Exercise prompt:
Each record must be output exactly and in full.

[Items from a dataset]
Start of Block
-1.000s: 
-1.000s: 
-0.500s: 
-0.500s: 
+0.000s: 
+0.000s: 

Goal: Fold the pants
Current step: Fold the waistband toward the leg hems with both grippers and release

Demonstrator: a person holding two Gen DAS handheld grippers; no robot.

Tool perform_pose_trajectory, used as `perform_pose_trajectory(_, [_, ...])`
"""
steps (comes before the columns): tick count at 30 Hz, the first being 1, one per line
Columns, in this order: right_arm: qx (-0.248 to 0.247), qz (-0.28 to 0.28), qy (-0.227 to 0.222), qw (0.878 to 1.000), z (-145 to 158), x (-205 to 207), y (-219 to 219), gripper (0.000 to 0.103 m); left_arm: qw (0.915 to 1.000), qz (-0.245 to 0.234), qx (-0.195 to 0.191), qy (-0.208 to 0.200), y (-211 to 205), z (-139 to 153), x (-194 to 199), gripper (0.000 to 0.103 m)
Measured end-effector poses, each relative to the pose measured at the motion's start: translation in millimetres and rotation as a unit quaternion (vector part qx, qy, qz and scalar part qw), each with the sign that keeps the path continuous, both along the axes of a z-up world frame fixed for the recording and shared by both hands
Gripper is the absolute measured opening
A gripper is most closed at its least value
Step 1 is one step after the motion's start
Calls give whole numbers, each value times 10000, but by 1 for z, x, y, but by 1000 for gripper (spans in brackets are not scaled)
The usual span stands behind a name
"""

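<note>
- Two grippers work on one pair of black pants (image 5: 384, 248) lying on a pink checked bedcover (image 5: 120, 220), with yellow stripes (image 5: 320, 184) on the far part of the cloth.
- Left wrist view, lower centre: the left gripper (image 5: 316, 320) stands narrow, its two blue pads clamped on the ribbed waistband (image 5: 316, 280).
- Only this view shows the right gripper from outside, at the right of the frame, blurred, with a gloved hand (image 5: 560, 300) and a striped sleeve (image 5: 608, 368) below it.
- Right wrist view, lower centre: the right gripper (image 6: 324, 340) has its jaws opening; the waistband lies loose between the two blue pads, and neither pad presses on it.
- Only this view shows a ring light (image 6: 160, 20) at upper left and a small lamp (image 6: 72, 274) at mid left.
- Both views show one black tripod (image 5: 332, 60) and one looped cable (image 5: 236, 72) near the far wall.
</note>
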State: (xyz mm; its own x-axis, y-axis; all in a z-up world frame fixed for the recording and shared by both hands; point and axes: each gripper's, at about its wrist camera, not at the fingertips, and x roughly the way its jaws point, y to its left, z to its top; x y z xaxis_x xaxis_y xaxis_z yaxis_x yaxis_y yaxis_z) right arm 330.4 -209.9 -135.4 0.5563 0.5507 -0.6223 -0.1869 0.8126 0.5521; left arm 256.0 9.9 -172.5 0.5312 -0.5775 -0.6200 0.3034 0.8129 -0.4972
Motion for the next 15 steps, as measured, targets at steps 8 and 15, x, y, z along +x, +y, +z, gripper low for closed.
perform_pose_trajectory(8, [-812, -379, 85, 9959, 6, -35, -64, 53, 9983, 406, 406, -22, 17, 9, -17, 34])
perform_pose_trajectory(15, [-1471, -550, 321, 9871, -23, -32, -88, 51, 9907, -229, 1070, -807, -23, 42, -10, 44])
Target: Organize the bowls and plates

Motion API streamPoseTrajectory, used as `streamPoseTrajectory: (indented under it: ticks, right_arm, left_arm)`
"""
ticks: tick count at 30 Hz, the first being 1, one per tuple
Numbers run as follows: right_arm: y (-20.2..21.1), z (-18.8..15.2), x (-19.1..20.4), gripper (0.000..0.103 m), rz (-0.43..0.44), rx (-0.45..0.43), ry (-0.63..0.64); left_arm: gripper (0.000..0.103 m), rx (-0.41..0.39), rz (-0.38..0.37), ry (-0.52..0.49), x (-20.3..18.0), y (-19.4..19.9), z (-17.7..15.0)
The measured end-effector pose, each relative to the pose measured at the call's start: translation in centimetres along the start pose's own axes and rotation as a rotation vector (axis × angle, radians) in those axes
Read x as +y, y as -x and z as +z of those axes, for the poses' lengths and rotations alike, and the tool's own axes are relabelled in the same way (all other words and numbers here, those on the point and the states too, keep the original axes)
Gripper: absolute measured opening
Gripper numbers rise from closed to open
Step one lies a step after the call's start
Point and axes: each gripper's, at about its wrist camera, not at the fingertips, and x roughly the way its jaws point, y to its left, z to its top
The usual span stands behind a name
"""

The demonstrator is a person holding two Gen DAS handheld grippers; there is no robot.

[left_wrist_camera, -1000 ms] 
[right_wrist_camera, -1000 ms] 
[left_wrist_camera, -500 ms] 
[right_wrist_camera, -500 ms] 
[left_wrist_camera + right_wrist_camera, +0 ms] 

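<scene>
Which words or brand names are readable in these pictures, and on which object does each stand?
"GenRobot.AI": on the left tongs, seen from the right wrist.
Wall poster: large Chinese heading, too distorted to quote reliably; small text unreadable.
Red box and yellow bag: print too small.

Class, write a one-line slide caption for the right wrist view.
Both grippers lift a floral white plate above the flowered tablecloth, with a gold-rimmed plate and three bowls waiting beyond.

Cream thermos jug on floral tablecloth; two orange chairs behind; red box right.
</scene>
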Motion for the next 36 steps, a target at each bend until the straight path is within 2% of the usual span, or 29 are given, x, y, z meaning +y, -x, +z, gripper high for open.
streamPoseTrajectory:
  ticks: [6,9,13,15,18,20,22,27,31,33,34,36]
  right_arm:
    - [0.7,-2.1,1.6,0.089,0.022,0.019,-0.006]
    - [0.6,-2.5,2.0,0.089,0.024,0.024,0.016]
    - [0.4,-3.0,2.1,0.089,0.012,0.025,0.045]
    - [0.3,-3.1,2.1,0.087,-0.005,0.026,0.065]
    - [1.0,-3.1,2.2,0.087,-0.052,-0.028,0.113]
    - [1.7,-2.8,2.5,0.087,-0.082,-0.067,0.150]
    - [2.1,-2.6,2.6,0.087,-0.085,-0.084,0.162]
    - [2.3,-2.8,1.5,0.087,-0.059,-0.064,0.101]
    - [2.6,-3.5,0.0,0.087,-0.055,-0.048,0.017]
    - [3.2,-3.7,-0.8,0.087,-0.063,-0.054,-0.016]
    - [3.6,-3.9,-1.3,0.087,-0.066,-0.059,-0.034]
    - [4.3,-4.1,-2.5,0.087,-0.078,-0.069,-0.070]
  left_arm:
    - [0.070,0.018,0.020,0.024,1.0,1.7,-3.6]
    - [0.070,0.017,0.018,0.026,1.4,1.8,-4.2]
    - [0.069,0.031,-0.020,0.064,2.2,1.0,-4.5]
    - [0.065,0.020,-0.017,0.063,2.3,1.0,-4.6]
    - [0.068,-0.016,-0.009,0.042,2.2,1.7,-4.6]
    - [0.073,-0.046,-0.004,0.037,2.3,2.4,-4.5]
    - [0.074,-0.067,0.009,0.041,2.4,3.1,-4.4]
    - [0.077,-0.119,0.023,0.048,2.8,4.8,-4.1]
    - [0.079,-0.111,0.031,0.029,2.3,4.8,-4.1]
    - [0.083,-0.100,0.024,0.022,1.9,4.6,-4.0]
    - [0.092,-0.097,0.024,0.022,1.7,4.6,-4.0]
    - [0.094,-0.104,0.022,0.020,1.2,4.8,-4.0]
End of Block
Problem solution:
-1.000s: 
-1.000s: 
-0.500s: 
-0.500s: 
+0.000s: 
+0.000s: 

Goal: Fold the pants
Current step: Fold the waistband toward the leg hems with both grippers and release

Demonstrator: a person holding two Gen DAS handheld grippers; no robot.

Tool perform_pose_trajectory, used as `perform_pose_trajectory(_, [_, ...])`
"""
steps (comes before the columns): tick count at 30 Hz, the first being 1, one per line
Columns, in this order: right_arm: qx (-0.248 to 0.247), qz (-0.28 to 0.28), qy (-0.227 to 0.222), qw (0.878 to 1.000), z (-145 to 158), x (-205 to 207), y (-219 to 219), gripper (0.000 to 0.103 m); left_arm: qw (0.915 to 1.000), qz (-0.245 to 0.234), qx (-0.195 to 0.191), qy (-0.208 to 0.200), y (-211 to 205), z (-139 to 153), x (-194 to 199), gripper (0.000 to 0.103 m)
Measured end-effector poses, each relative to the pose measured at the motion's start: translation in millimetres and rotation as a unit quaternion (vector part qx, qy, qz and scalar part qw), each with the sign that keeps the path continuous, both along the axes of a z-up world frame fixed for the recording and shared by both hands
Gripper is the absolute measured opening
A gripper is most closed at its least value
Step 1 is one step after the motion's start
Calls give whole numbers, each value times 10000, but by 1 for z, x, y, but by 1000 for gripper (spans in brackets are not scaled)
The usual span stands behind a name
"""

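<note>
- Two grippers work on one pair of black pants (image 5: 384, 248) lying on a pink checked bedcover (image 5: 120, 220), with yellow stripes (image 5: 320, 184) on the far part of the cloth.
- Left wrist view, lower centre: the left gripper (image 5: 316, 320) stands narrow, its two blue pads clamped on the ribbed waistband (image 5: 316, 280).
- Only this view shows the right gripper from outside, at the right of the frame, blurred, with a gloved hand (image 5: 560, 300) and a striped sleeve (image 5: 608, 368) below it.
- Right wrist view, lower centre: the right gripper (image 6: 324, 340) has its jaws opening; the waistband lies loose between the two blue pads, and neither pad presses on it.
- Only this view shows a ring light (image 6: 160, 20) at upper left and a small lamp (image 6: 72, 274) at mid left.
- Both views show one black tripod (image 5: 332, 60) and one looped cable (image 5: 236, 72) near the far wall.
</note>
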State: (xyz mm; its own x-axis, y-axis; all in a z-up world frame fixed for the recording and shared by both hands; point and axes: each gripper's, at about its wrist camera, not at the fingertips, and x roughly the way its jaws point, y to its left, z to its top; x y z xaxis_x xaxis_y xaxis_z yaxis_x yaxis_y yaxis_z) right arm 330.4 -209.9 -135.4 0.5563 0.5507 -0.6223 -0.1869 0.8126 0.5521; left arm 256.0 9.9 -172.5 0.5312 -0.5775 -0.6200 0.3034 0.8129 -0.4972
Motion for the next 15 steps, as measured, targets at steps 8 and 15, x, y, z along +x, +y, +z, gripper low for closed.
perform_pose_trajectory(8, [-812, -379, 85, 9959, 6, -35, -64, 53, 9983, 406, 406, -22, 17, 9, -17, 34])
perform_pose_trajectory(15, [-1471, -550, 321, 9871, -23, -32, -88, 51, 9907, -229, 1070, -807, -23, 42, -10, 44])
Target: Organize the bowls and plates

Motion API streamPoseTrajectory, used as `streamPoseTrajectory: (indented under it: ticks, right_arm, left_arm)`
"""
ticks: tick count at 30 Hz, the first being 1, one per tuple
Numbers run as follows: right_arm: y (-20.2..21.1), z (-18.8..15.2), x (-19.1..20.4), gripper (0.000..0.103 m), rz (-0.43..0.44), rx (-0.45..0.43), ry (-0.63..0.64); left_arm: gripper (0.000..0.103 m), rx (-0.41..0.39), rz (-0.38..0.37), ry (-0.52..0.49), x (-20.3..18.0), y (-19.4..19.9), z (-17.7..15.0)
The measured end-effector pose, each relative to the pose measured at the call's start: translation in centimetres along the start pose's own axes and rotation as a rotation vector (axis × angle, radians) in those axes
Read x as +y, y as -x and z as +z of those axes, for the poses' lengths and rotations alike, and the tool's own axes are relabelled in the same way (all other words and numbers here, those on the point and the states too, keep the original axes)
Gripper: absolute measured opening
Gripper numbers rise from closed to open
Step one lies a step after the call's start
Point and axes: each gripper's, at about its wrist camera, not at the fingertips, and x roughly the way its jaws point, y to its left, z to its top
The usual span stands behind a name
"""

The demonstrator is a person holding two Gen DAS handheld grippers; there is no robot.

[left_wrist_camera, -1000 ms] 
[right_wrist_camera, -1000 ms] 
[left_wrist_camera, -500 ms] 
[right_wrist_camera, -500 ms] 
[left_wrist_camera + right_wrist_camera, +0 ms] 

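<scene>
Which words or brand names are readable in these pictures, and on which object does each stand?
"GenRobot.AI": on the left tongs, seen from the right wrist.
Wall poster: large Chinese heading, too distorted to quote reliably; small text unreadable.
Red box and yellow bag: print too small.

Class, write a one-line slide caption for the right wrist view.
Both grippers lift a floral white plate above the flowered tablecloth, with a gold-rimmed plate and three bowls waiting beyond.

Cream thermos jug on floral tablecloth; two orange chairs behind; red box right.
</scene>
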Motion for the next 36 steps, a target at each bend until the straight path is within 2% of the usual span, or 29 are given, x, y, z meaning +y, -x, +z, gripper high for open.
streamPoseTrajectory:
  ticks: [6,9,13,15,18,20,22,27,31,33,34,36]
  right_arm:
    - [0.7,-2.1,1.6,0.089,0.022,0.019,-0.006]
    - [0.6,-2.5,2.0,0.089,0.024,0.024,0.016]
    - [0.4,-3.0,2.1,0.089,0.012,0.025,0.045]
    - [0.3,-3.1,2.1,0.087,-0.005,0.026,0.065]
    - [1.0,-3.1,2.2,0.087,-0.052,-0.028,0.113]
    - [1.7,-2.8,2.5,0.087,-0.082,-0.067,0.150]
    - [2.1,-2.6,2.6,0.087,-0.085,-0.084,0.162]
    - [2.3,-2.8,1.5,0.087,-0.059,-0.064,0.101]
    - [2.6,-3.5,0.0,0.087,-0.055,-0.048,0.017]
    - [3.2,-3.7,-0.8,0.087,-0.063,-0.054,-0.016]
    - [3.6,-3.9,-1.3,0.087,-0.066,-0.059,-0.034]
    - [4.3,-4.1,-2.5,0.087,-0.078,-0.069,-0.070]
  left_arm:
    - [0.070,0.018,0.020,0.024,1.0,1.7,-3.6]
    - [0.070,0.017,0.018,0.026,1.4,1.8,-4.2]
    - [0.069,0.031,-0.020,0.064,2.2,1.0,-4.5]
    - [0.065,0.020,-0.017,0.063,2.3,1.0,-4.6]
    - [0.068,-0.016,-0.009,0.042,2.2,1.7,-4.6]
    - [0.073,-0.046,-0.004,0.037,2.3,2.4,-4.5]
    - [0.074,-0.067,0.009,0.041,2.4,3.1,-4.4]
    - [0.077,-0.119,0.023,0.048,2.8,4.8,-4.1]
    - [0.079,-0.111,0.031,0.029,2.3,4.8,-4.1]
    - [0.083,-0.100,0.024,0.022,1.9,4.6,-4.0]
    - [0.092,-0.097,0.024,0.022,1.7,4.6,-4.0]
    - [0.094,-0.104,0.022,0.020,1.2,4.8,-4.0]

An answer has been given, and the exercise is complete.